2010B FRQ #1

Post date: Jan 21, 2014 2:47:0 AM

(Suggested time—40 minutes. This question counts as one-third of the total essay section score.)

Each of the two poems below is concerned with a young man at the age of twenty-one, traditionally the age of

adulthood. Read the two poems carefully. Then write a well-organized essay in which you compare and contrast

the poems, analyzing the poetic techniques, such as point of view and tone, that each writer uses to make his point

about coming of age.

     To Sir John Lade, on His Coming of Age

        (‘A Short Song of Congratulation’)

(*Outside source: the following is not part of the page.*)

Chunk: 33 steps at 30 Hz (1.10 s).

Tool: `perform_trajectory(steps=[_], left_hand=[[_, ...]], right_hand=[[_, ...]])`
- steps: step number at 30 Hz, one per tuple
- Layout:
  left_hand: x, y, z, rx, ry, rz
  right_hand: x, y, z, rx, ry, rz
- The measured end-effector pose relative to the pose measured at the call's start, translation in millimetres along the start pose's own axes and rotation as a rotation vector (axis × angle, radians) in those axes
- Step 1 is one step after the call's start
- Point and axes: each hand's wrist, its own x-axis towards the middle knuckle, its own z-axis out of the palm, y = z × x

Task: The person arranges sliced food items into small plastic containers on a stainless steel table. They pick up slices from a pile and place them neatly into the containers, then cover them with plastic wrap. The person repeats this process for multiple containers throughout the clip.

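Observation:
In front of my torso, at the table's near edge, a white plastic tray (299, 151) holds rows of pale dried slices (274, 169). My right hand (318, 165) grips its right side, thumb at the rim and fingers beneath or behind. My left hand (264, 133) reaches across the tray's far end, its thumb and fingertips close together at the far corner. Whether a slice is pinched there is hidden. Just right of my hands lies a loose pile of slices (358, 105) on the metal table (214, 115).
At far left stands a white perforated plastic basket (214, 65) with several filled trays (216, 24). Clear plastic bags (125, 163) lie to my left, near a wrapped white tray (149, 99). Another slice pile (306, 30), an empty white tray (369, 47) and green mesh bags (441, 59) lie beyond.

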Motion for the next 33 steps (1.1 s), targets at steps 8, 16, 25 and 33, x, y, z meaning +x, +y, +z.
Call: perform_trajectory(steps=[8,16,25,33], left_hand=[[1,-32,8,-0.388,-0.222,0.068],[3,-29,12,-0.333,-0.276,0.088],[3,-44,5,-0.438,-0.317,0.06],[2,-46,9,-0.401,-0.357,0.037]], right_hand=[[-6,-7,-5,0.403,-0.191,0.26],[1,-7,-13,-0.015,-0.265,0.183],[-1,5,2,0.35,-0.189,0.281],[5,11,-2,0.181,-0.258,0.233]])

        Long-expected one and twenty

        Lingering year at last is flown,

        Pomp and pleasure, pride and plenty,

        Great Sir John, are all your own.

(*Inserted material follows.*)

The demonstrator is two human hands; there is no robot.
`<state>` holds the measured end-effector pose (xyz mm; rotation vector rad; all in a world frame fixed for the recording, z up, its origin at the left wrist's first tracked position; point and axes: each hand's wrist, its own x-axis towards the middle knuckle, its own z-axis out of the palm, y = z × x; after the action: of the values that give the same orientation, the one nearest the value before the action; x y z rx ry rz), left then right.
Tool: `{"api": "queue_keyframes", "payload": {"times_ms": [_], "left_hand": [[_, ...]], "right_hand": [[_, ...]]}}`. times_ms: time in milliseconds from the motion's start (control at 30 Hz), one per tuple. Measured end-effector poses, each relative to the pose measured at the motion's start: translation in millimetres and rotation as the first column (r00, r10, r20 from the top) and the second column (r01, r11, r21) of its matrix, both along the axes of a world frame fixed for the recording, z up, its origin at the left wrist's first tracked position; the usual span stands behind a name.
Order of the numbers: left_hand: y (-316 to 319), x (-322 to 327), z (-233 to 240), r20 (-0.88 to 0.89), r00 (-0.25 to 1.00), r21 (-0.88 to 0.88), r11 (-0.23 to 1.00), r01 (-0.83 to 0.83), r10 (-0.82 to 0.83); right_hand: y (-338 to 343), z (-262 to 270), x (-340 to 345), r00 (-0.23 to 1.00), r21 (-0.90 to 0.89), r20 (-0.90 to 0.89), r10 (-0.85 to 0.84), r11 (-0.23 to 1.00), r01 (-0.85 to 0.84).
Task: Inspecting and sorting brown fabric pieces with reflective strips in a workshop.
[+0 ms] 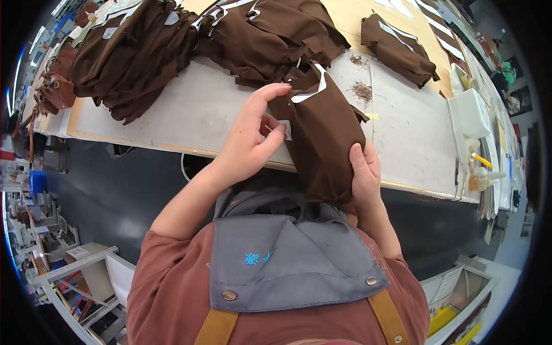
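My right hand (366,166) grips the right edge of a sewn brown fabric piece (330,133), thumb on its near face. The piece hangs over the table's front edge in front of my apron. A white strip (311,86) runs along its upper end. My left hand (254,129) is at the piece's left side, thumb and index finger apart. Its index fingertip reaches the upper left edge; whether it presses the cloth is hard to tell. Beside the thumb shows a small white patch (285,130).
Brown fabric pieces lie in a left heap (138,64) and a middle heap (276,34) on the worktable (207,108). A separate brown piece (399,49) lies right, near thread scraps (361,92). A white container (470,114) and an amber-liquid bottle (478,181) stand at the right end.
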<state>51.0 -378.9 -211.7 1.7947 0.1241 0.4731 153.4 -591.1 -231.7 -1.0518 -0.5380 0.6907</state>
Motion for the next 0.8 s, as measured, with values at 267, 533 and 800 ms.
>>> {"api": "queue_keyframes", "payload": {"times_ms": [267,533,800], "left_hand": [[26,-10,16,-0.167,0.968,-0.108,0.98,0.169,-0.185],[37,-7,46,-0.032,0.964,0.123,0.956,0.265,-0.264],[47,-16,50,0.065,0.952,0.205,0.938,0.28,-0.298]], "right_hand": [[3,2,3,0.998,-0.103,-0.058,-0.035,0.994,0.028],[64,95,55,0.239,-0.053,0.97,0.035,0.996,0.066],[108,114,72,0.132,-0.466,0.85,0.51,0.845,-0.262]]}}
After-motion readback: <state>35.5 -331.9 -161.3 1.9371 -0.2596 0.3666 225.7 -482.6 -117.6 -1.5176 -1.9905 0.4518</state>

5      Loosened from the minor’s tether,

        Free to mortgage or to sell,

        Wild as wind, and light as feather,

        Bid the slaves of thrift farewell.

      

        Call the Bettys, Kates, and Jennys,

10    Every name that laughs at care,

        Lavish of your grandsire’s guineas,

        Show the spirit of an heir.

        

        All that prey on vice and folly

        Joy to see their quarry fly,

15    Here the gamester light and jolly,

        There the lender grave and sly.

        

        Wealth, Sir John, was made to wander,

        Let it wander as it will;

        See the jockey, see the pander,

20    Bid them come, and take their fill.

        

        When the bonny blade carouses,

        Pockets full, and spirits high,

        What are acres? What are houses?

        Only dirt, or wet or dry.

25    If the guardian or the mother

        Tell the woes of wilful waste,

        Scorn their counsel and their pother,*

        You can hang or drown at last.

    1780 —Samuel Johnson (1709–1784)

        When I Was One-and-Twenty

        When I was one-and-twenty

        I heard a wise man say,

        ‘Give crowns and pounds and guineas

        But not your heart away;

5      Give pearls away and rubies

        But keep your fancy free.’

        But I was one-and-twenty,

        No use to talk to me.

        

        When I was one-and-twenty

10    I heard him say again,

        ‘The heart out of the bosom

        Was never given in vain;

        ’Tis paid with sighs a plenty

        And sold for endless rue.’

15    And I am two-and-twenty,

        And oh, ’tis true, ’tis true.